*To do:* The word "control" turns up on some lines of this data; say how many, and give no other text.

(Collected data)
§ §

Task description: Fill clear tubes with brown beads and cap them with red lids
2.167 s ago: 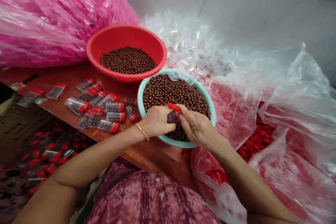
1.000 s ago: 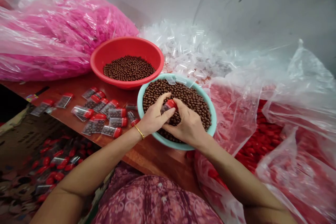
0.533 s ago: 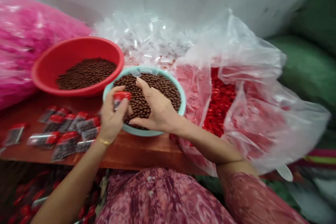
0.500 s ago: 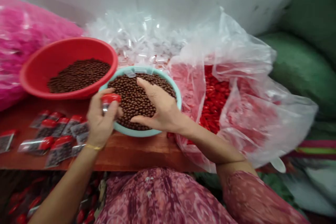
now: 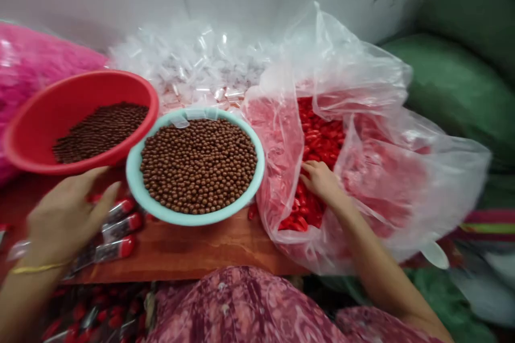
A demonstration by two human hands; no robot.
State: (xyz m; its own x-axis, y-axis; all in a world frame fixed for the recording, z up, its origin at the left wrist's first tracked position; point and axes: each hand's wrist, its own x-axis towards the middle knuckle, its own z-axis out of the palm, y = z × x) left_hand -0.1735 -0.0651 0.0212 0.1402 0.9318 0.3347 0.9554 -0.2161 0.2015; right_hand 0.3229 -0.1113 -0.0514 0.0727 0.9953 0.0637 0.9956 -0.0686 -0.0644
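Note:
At the left, my left hand [image 5: 70, 214] is over the small clear packs with red caps [image 5: 116, 228], filled with dark balls. Its thumb stands apart from the fingers, and no pack shows in its grasp; the palm side is hidden. My right hand [image 5: 319, 179] reaches into a clear plastic bag [image 5: 378, 171] of shiny red caps [image 5: 319, 139]. Its thumb and forefinger are slightly apart at the caps, with the other fingers partly hidden. Between my hands stands a light blue bowl [image 5: 134, 171] full of round brown balls [image 5: 201, 166].
A tilted red basin [image 5: 36, 155] with more brown balls sits behind my left hand. Clear empty packs [image 5: 193, 59] are heaped along the wall. A pink bag [image 5: 36, 59] is at far left, green sacks [image 5: 458, 86] at right. The red-brown tabletop [image 5: 193, 257] ends near my body.
My left hand has moved left from the bowl to the packs, and the red-capped pack it held is out of its visible grasp. My right hand has gone from above the bowl into the bag.

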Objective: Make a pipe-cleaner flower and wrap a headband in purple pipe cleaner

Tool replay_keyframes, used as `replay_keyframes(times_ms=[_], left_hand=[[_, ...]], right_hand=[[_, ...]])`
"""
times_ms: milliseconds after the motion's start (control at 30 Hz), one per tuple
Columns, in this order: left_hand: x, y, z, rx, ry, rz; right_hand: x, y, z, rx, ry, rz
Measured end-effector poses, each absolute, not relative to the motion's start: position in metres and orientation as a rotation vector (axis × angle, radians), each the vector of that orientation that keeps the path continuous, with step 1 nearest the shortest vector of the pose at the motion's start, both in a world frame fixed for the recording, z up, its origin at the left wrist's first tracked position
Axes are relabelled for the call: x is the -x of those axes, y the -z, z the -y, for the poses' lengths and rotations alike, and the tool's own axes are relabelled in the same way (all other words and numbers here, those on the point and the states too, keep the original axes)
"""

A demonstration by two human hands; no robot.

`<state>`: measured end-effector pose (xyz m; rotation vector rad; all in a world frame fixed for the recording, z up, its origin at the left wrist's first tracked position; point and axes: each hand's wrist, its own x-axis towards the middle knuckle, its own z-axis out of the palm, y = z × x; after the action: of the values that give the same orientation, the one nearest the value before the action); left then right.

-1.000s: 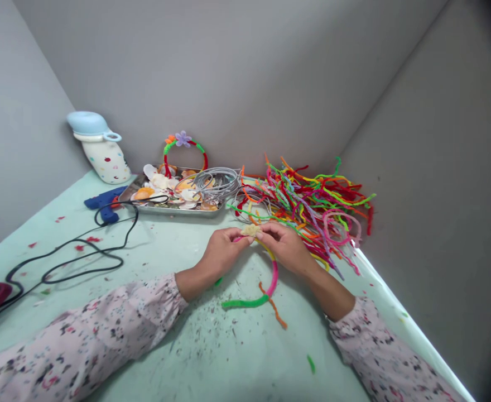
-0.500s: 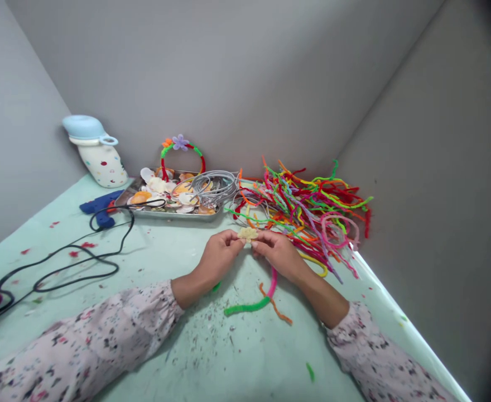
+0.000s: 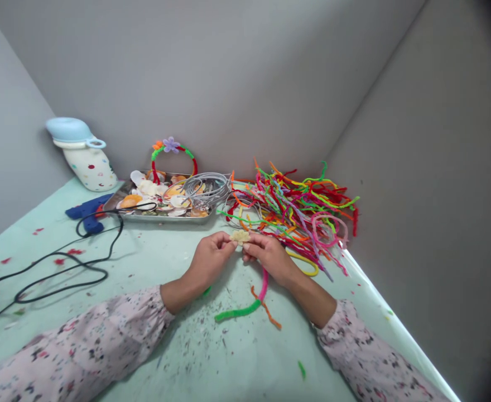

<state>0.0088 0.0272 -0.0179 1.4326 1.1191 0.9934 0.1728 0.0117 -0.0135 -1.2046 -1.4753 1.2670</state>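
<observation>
A small pale-yellow piece with a scalloped edge (image 3: 240, 237) is pinched between my two hands, just above the table; its exact kind is too small to tell. My left hand (image 3: 212, 255) grips its left side between thumb and fingers. On its right side, my right hand (image 3: 269, 255) pinches it the same way. Below my right hand lies a curved pink and green pipe cleaner band (image 3: 240, 312), its upper end hidden by the hand. A short orange pipe cleaner (image 3: 272, 318) crosses near it.
A heap of coloured pipe cleaners (image 3: 299, 206) lies at the back right. A metal tray (image 3: 162, 216) holds shells, a grey wire coil (image 3: 210, 187) and a flowered headband (image 3: 195, 162). At left are a blue glue gun (image 3: 87, 211), its black cord (image 3: 67, 251) and a bottle (image 3: 87, 162).
The view has shifted slightly, so everything appears a little further left. Both hands keep their pinch on the pale-yellow piece, with only slight finger movement.
</observation>
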Motion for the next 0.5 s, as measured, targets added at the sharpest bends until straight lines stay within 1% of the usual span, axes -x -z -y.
replay_keyframes(times_ms=[200, 500], left_hand=[[-0.010, 0.018, -0.028, -1.435, -1.011, -1.094], [-0.010, 0.022, -0.032, -1.470, -0.935, -1.138]], right_hand=[[-0.169, 0.018, -0.012, 1.288, -1.159, 1.438], [-0.171, 0.027, -0.014, 1.310, -1.123, 1.497]])
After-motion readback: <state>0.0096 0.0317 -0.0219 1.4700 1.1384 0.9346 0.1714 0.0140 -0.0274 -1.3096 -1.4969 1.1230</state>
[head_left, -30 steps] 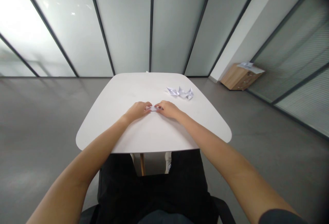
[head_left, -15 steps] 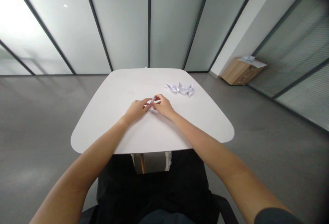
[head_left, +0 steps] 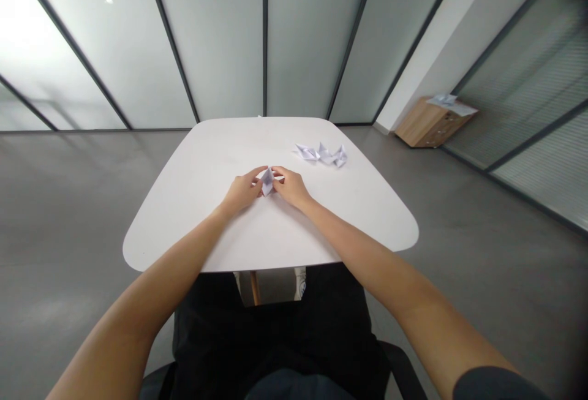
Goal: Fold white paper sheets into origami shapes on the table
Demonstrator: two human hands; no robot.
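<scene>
A small folded piece of white paper [head_left: 267,181] is pinched between both hands just above the middle of the white table [head_left: 206,216]. My left hand [head_left: 243,190] grips its left side with thumb and fingers closed. On the paper's right side my right hand [head_left: 290,187] has its fingers closed on it. The paper stands up in a pointed shape between the fingertips. Both forearms reach forward from my lap.
Several finished folded white paper shapes [head_left: 321,155] lie on the table's far right part. A wooden cabinet [head_left: 427,121] with papers on top stands by the wall at right. Glass partition walls surround the grey floor. My chair sits at the table's near edge.
The paper lay flat under both hands a second ago; now it is lifted and stands upright between the fingertips. The hands have drawn closer together.
</scene>
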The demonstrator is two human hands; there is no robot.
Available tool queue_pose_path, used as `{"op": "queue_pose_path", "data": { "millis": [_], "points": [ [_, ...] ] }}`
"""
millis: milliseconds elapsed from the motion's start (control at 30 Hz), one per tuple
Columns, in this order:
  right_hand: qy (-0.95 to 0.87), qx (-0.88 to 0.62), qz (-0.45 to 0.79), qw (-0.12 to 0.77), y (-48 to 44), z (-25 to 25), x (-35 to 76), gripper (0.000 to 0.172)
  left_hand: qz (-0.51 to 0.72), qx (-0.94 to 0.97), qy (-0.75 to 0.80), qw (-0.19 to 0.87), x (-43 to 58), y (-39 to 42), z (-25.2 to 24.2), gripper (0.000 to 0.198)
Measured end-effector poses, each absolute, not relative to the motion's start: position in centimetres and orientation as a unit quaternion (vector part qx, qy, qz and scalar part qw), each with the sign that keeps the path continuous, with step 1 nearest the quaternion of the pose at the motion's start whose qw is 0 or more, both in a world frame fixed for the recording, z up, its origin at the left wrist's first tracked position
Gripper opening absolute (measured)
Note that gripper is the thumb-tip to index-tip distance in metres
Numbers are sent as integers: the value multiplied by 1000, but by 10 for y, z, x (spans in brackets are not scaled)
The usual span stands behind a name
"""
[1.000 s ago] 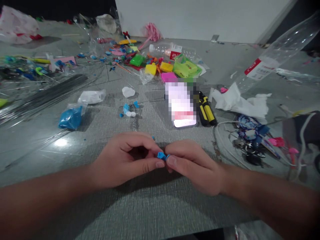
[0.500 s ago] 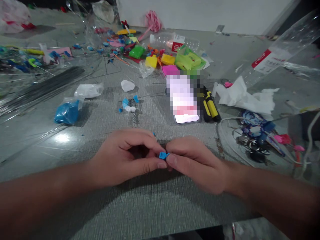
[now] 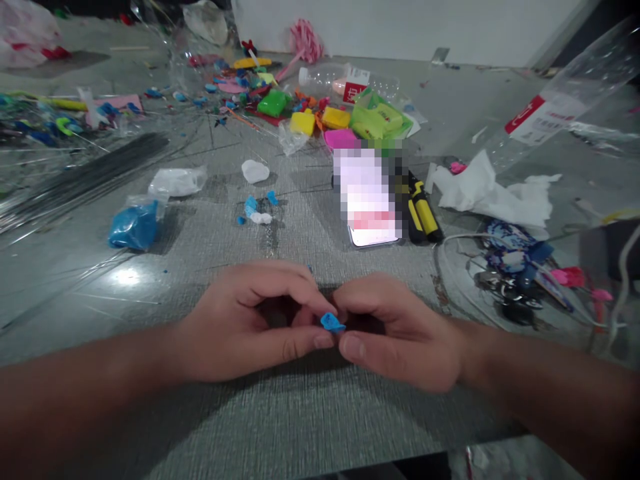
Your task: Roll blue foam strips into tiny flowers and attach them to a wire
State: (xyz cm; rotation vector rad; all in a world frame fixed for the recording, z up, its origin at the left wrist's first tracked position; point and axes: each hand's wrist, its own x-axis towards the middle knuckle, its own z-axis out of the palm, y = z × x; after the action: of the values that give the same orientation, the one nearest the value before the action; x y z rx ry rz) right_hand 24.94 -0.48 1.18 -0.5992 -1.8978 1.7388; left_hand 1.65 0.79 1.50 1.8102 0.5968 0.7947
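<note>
A small piece of blue modelling clay (image 3: 331,323) sits between the fingertips of both hands, low over the table's near part. My left hand (image 3: 265,317) pinches it between thumb and index finger. From the other side, my right hand (image 3: 400,333) has its thumb and bent fingers closed about the clay's right end; its other fingertips are hidden. Beyond the hands lie a curved blue and white clay piece (image 3: 257,213), blue scraps (image 3: 271,197) and a white clay lump (image 3: 255,171). To the left rests a bag of blue clay (image 3: 134,225), beside a bag of white clay (image 3: 177,181).
A phone (image 3: 374,237) and a yellow-black cutter (image 3: 424,213) lie ahead on the right. Farther right are crumpled tissue (image 3: 493,190), a plastic bottle (image 3: 543,117) and a white cable (image 3: 465,303). Thin wires (image 3: 75,180) spread at left; colourful clay packs (image 3: 303,123) lie behind.
The blue clay has been turned and now looks flatter and pointed towards the right. My right thumb has shifted slightly down and away from it.
</note>
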Motion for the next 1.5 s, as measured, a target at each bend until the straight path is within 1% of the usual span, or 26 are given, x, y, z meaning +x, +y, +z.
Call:
{"op": "queue_pose_path", "data": {
  "millis": [100, 167, 267, 333, 433, 567, 733, 933, 1100, 1300, 1500],
  "points": [
    [-713, -224, 609, 265, -5, 11, 247, 14, 331, 749, 245, 518, 17, 8, 13, 12],
    [-737, -225, 574, 279, -5, 11, 246, 19, 336, 751, 234, 518, 16, 8, 13, 14],
    [-802, -202, 467, 312, -5, 12, 243, 29, 340, 758, 214, 514, 16, 9, 14, 17],
    [-840, -184, 387, 333, -6, 12, 242, 31, 340, 763, 203, 512, 16, 9, 16, 17],
    [-861, -191, 306, 359, -7, 13, 242, 28, 335, 782, 192, 490, 17, 10, 18, 15],
    [-869, -202, 245, 379, -7, 15, 244, 23, 329, 801, 189, 463, 18, 11, 20, 15],
    [-880, -188, 252, 357, -3, 14, 247, 24, 294, 817, 188, 459, 16, 10, 23, 15],
    [-880, -180, 280, 339, -1, 13, 248, 28, 289, 815, 175, 471, 16, 10, 24, 15],
    [-876, -165, 292, 346, 1, 14, 247, 27, 291, 804, 163, 493, 15, 9, 22, 22],
    [-869, -169, 303, 352, 2, 13, 247, 31, 268, 780, 172, 538, 11, 9, 18, 27],
    [-865, -171, 311, 353, 2, 12, 246, 31, 282, 786, 166, 525, 14, 9, 21, 25]
  ]
}}
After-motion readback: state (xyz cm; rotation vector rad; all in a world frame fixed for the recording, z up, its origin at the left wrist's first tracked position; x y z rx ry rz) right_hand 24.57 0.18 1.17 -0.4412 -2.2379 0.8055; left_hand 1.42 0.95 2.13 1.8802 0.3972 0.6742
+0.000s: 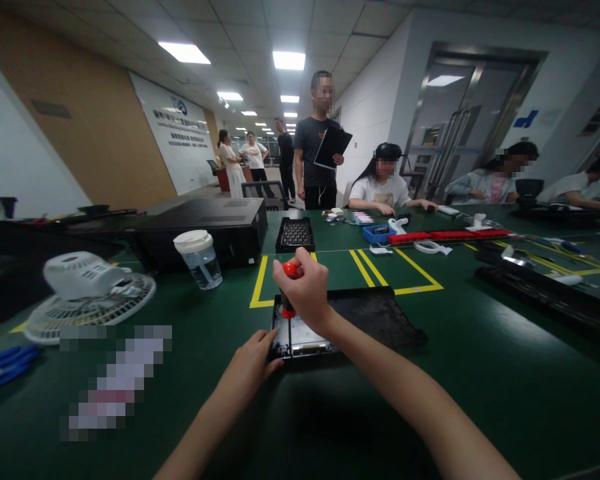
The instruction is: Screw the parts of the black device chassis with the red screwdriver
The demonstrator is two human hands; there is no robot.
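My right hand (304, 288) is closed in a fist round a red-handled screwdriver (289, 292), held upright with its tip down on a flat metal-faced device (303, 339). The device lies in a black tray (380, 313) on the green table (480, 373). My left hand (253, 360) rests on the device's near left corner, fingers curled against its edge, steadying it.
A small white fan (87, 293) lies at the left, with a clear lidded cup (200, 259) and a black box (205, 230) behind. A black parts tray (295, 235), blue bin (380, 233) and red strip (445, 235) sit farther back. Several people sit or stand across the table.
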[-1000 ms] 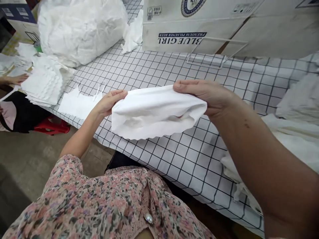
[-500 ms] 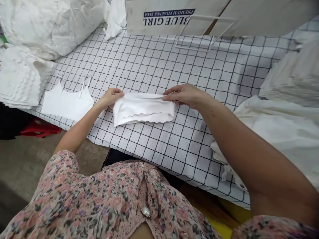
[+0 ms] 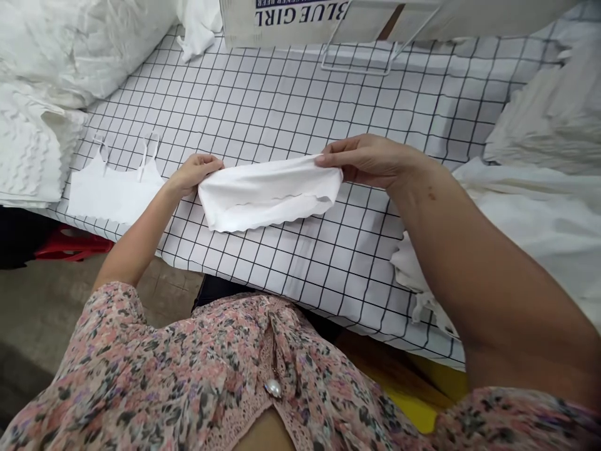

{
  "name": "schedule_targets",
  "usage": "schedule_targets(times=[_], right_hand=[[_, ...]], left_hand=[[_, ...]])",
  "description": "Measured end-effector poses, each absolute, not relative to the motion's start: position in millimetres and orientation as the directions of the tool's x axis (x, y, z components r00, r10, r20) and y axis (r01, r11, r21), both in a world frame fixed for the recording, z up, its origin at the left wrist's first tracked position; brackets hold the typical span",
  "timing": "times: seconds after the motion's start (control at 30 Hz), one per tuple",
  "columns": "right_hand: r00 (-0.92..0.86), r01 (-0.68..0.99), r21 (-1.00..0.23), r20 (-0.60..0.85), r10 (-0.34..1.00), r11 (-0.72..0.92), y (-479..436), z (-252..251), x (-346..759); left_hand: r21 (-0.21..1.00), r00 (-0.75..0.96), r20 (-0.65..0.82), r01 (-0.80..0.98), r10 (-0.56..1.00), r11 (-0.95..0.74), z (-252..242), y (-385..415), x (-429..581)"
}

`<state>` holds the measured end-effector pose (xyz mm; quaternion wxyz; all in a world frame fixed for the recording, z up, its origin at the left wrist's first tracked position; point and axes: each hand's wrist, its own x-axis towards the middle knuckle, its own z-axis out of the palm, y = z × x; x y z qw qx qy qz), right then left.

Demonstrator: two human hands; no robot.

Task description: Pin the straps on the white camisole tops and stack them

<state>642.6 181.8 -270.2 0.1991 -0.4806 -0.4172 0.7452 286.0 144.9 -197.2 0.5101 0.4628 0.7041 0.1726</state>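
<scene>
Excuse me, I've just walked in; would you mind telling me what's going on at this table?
A person in a floral blouse holds a white scalloped-edged fabric band between their left hand and right hand, over a black-grid white table cover. A white strappy camisole top lies flat beyond the left hand, beside a stack of scalloped white pieces.

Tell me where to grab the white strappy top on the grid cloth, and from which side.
Pinch the scalloped hem of the white top from the near side, by the left hand, which holds the white band. The top lies flat, so the hem likely gives a broad, easy edge. The thin straps point away and look too slight to lift by.
</scene>
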Motion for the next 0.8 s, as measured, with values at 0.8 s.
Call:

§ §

*Result of this task:* 3